Manuel rubbed his head like a crystal ball as he gazed at the tabletop. “I wish. An answer. I need it, the whole town does. You must’ve heard about those protests Donna Grass and her group are doing out at the school now? Jail the Mexicans, send us all back across the river, that sort of thing. All day long, my telephone rings, everybody has an opinion, some of them treat me like I myself was in cahoots with that monster. Me! Like I haven’t been a neighbor to those folks their whole lives.” Manuel concluded this monologue with his shoulders slung low, as if each word had been another pound piled onto his back.

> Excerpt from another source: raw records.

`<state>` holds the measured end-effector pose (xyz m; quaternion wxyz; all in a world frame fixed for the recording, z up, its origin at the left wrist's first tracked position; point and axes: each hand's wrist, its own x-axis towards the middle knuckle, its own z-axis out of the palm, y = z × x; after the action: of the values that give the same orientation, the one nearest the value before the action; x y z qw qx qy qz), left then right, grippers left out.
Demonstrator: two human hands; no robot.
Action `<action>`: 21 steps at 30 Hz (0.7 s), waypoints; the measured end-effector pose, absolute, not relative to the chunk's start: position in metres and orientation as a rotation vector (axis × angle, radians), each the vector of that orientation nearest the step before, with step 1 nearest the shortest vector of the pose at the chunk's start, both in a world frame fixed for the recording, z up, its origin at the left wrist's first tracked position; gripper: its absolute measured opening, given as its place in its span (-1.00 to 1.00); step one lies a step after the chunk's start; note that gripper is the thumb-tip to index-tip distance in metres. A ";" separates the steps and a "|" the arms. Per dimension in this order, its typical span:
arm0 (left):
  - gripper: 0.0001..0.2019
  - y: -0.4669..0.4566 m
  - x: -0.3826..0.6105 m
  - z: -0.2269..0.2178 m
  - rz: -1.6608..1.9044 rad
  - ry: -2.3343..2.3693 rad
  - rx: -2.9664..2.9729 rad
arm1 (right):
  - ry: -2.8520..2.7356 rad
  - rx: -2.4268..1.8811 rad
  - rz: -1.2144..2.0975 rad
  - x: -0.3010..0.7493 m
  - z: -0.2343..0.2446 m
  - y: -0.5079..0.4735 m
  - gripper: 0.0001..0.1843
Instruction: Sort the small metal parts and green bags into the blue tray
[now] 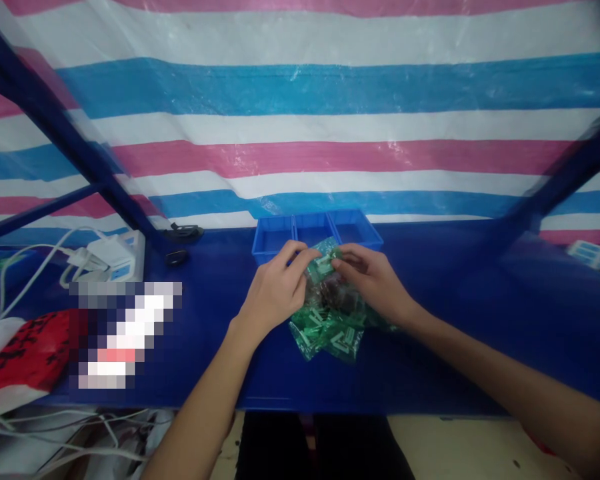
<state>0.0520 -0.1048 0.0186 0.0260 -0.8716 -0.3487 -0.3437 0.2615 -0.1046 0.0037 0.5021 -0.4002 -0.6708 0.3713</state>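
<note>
"Where does the green packet [324,268] sit from the fingers?"

"Right between them. The left hand [275,287] has its left edge, the right hand [377,277] its right edge near the far corner."

"So which hand is nearer?"

"Neither, as far as I can judge; both touch it, one from each side."

"And how do the fingers stand?"

"Narrow on both hands. The right thumb and forefinger pinch the film; the left fingers bend over their edge, though I cannot tell where that thumb presses."

"Which way does its long axis run?"

"Hard to say, with the fingers covering the edges. A pale strip on it slants from near left to far right."

"What's around it?"

"On the near side, a heap of green packets [325,333], with a dark brown bundle [339,295] between. On the far side, a blue tray [314,232] with three compartments in a row, left to right."

"Is it over the tray?"

"It looks just in front of the middle compartment; I can't tell whether it touches the near wall."
</note>
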 end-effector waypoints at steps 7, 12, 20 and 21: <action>-0.62 -0.100 0.053 0.014 -1.004 -1.069 -2.624 | -1.593 -0.970 1.030 0.259 0.006 -0.106 -0.74; -0.73 -0.099 0.052 0.014 -1.026 -1.080 -2.618 | -1.650 -1.005 0.871 0.258 0.002 -0.109 -0.59; -0.81 -0.097 0.051 0.011 -1.069 -1.069 -2.637 | -1.894 -0.933 0.560 0.257 0.010 -0.115 -0.76; -0.82 -0.097 0.051 0.011 -1.075 -1.069 -2.633 | -1.902 -0.923 0.544 0.257 0.011 -0.116 -0.75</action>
<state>0.0513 -0.0966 0.0110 0.0515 -0.8655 -0.3512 -0.3533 0.2568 -0.1162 0.0109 0.4612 -0.3750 -0.7732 0.2211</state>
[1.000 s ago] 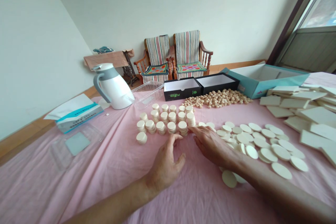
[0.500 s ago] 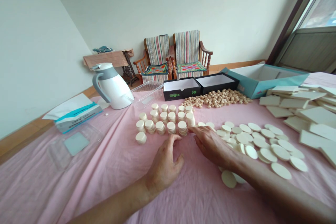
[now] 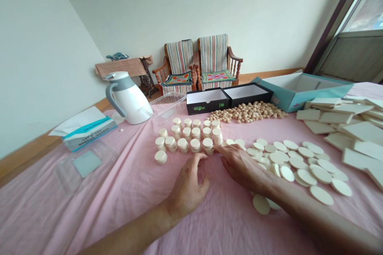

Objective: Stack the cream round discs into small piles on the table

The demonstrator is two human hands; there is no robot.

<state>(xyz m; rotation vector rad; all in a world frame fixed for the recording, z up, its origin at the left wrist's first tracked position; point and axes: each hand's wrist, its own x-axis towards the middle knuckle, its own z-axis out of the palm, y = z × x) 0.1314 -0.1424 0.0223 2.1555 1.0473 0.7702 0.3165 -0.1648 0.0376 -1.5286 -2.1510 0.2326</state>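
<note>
Stacks of pale round wooden discs (image 3: 195, 145) stand in rows in the middle of the pink cloth. My left hand (image 3: 188, 189) rests in front of them, thumb and forefinger apart, with nothing in it. Its fingertips are close to the nearest right-hand stack (image 3: 207, 144). From the other side, my right hand (image 3: 237, 163) stretches its forefinger to the side of that same stack, seemingly touching it; its other fingers are partly hidden underneath. Loose larger round discs (image 3: 305, 177) lie scattered to the right, some behind and below my right forearm.
Small wooden balls (image 3: 251, 112) lie heaped before two black boxes (image 3: 206, 103). A blue box (image 3: 295, 97) and a pile of square boards (image 3: 363, 135) are at the right. On the left are a white jug (image 3: 131, 101), a tissue pack (image 3: 89, 129) and a clear plastic tray (image 3: 86, 164).
My right hand has shifted very slightly left along the nearest right-hand stack. My left hand and the stacks look nearly the same.
</note>
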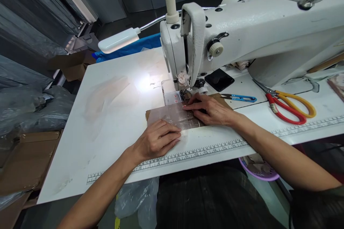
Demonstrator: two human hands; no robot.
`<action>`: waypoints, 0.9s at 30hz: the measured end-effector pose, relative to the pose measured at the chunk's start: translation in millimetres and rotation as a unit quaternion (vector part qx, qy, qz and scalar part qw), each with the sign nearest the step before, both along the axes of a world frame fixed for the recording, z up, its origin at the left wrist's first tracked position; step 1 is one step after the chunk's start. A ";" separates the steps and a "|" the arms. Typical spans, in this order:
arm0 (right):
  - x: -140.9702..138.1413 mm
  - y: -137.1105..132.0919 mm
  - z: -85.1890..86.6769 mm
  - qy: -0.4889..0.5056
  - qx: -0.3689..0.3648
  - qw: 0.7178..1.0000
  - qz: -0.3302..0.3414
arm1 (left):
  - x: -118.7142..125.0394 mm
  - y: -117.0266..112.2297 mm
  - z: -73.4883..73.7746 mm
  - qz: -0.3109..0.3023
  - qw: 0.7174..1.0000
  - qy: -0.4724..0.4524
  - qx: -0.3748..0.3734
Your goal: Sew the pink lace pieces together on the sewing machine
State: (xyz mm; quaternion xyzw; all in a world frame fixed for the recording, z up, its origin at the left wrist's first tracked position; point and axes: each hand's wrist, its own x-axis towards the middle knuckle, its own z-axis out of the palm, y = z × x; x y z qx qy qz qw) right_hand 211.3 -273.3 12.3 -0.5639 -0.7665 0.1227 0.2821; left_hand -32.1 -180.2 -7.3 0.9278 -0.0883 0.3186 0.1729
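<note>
A brown piece point(174, 116) with a clear plastic layer on top lies flat on the white sewing table point(113, 114), its far edge under the presser foot point(185, 94) of the white sewing machine point(242, 32). My left hand point(157, 139) rests on the piece's near left corner, fingers together and pressed flat. My right hand point(211, 109) lies on the piece's right side, fingers stretched toward the needle area and pressing down.
Blue thread snips point(239, 97) and red-and-yellow scissors point(288, 105) lie on the table to the right. A lit gooseneck lamp point(118, 40) hangs over the table's back. A printed ruler point(188, 155) runs along the front edge. Cardboard boxes point(24, 161) stand at left, a purple basket point(259, 170) below.
</note>
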 end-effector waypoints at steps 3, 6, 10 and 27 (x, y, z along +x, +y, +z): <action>0.1 0.4 -2.0 -0.013 0.004 1.000 0.008 | 0.0 -0.9 0.7 -0.003 1.000 0.000 0.010; 0.2 0.8 -4.9 -0.028 0.013 1.000 0.005 | 0.3 -2.9 3.0 -0.007 1.000 0.011 0.028; -0.2 1.3 -6.8 -0.046 0.017 0.999 0.004 | 0.6 -7.1 4.9 0.006 0.999 0.020 0.045; -1.1 1.8 -9.9 -0.007 0.016 1.000 -0.020 | 6.3 -24.2 -0.4 0.067 0.997 -0.011 0.032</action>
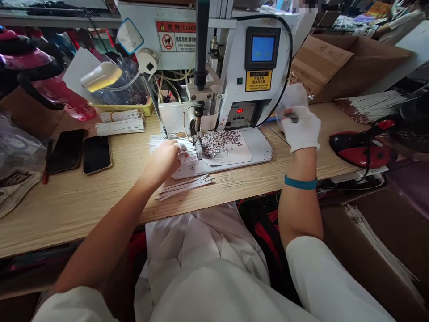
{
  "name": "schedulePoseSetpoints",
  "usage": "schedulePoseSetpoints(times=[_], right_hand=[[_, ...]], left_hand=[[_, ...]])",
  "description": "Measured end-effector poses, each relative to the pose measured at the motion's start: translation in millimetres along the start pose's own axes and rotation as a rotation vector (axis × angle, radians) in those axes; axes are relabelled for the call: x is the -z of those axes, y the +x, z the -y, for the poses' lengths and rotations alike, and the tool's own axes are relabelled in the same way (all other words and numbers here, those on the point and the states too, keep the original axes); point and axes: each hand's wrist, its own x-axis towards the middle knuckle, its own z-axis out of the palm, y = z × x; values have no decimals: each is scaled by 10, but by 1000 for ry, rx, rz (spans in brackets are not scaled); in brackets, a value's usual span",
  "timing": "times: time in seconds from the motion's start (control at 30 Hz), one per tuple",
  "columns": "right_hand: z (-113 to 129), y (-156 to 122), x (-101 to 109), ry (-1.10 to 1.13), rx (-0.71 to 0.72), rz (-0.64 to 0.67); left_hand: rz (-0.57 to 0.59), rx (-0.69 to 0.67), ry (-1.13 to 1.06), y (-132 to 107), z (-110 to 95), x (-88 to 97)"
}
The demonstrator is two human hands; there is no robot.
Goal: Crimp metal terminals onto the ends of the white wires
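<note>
My left hand [168, 157] is closed over a row of thin white strips [190, 156] on the machine's work plate, with white wraps on some of its fingers. The strip ends lie against a small metal block under the hot-press head [198, 109]. Beside that block lies a pile of small brown-and-white cut pieces [221, 142]. More white strips [184, 187] lie loose on the table in front of the plate. To the right of the machine, my right hand [303, 129] wears a white glove, its fingers curled by a clear plastic thing [295, 96]. What they grip is blurred.
The machine carries a blue screen [262, 48] and warning labels. Two phones [97, 154], a bundle of white strips [120, 123] and a pink bottle [67, 96] stand left. A cardboard box [355, 67], more strips [375, 105] and a red-and-black object [365, 150] are right.
</note>
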Motion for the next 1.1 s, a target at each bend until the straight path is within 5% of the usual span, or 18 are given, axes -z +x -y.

“I wish I could help you, I do. Of course I do. But the town’s business isn’t exactly my foremost concern right now. Speaking of which, I really do have to get back to Oliver now.”

Manuel snorted long and slow, a dispirited bull. He nodded into his hands.

“You’re right. I’m sorry to bother you with all this. I am.” Manuel reached across the table for Eve’s arm then. His touch practically melted through her shirt material. “I couldn’t be more sorry. I just need to find—I don’t know, something. Those detective folks from Austin might not stick around long, but I won’t ever stop. I promise you that. Follow every lead I can, even if they lead nowhere at all. I won’t ever quit this thing, I promise you that.”